> About this task: Exact copy, no pictures: return all the records as they stand.

───── Data to examine ─────

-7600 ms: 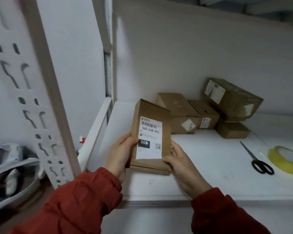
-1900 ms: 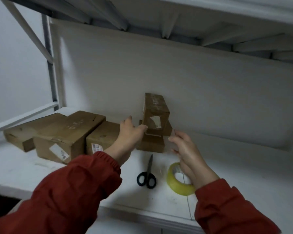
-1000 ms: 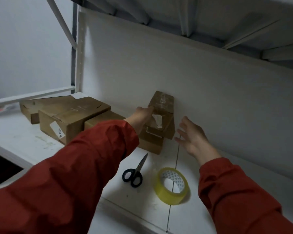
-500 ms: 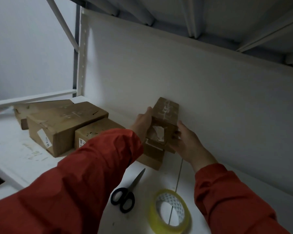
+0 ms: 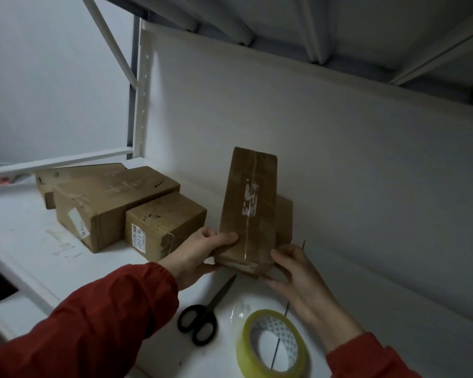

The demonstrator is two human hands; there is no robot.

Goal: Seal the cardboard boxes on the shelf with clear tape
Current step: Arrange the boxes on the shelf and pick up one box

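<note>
You held the tall cardboard box (image 5: 249, 208) upright by its lower end, close to the shelf (image 5: 25, 249) and in front of another box (image 5: 284, 216). Your left hand (image 5: 200, 252) gripped its left edge, thumb across the face, and your right hand (image 5: 292, 271) clasped the bottom right corner, probably to turn the seam towards you. The tape roll (image 5: 273, 347) and scissors (image 5: 202, 315) lay just in front, within easy reach, and the other boxes (image 5: 107, 203) sat to the left.

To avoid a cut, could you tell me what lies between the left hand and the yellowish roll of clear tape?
The black-handled scissors lie there on the white shelf, blades closed, in the head view.
</note>
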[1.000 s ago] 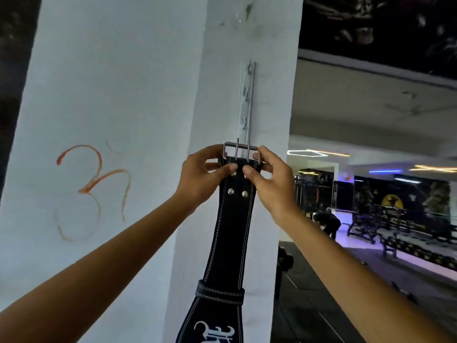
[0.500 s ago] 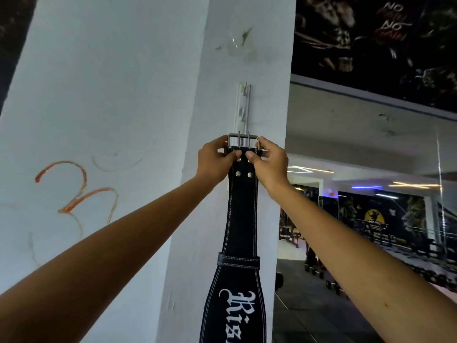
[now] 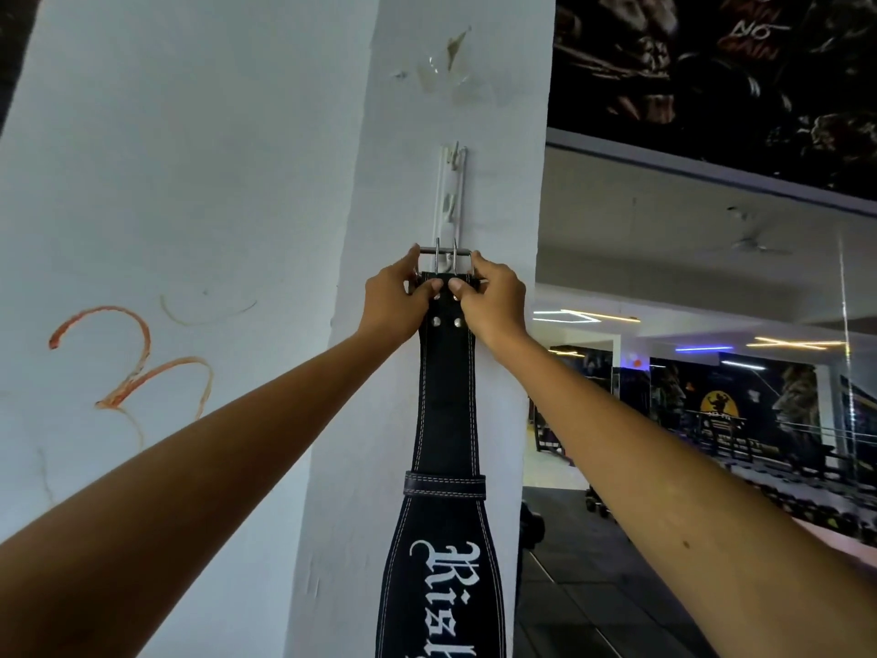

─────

> Solution to this task:
-7600 ms: 
-1900 ms: 
-1000 ms: 
-500 ms: 
+0 ms: 

The demonstrator is two human hands; there is no robot.

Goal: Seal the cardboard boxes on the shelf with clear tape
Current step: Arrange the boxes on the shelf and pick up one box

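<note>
You held the tall cardboard box (image 5: 249, 208) upright by its lower end, close to the shelf (image 5: 25, 249) and in front of another box (image 5: 284, 216). Your left hand (image 5: 200, 252) gripped its left edge, thumb across the face, and your right hand (image 5: 292, 271) clasped the bottom right corner, probably to turn the seam towards you. The tape roll (image 5: 273, 347) and scissors (image 5: 202, 315) lay just in front, within easy reach, and the other boxes (image 5: 107, 203) sat to the left.

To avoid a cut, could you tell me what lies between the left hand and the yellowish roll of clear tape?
The black-handled scissors lie there on the white shelf, blades closed, in the head view.
</note>
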[1.000 s ago] 
[0.500 s ago] 
[now] 

No more output is required for the exercise.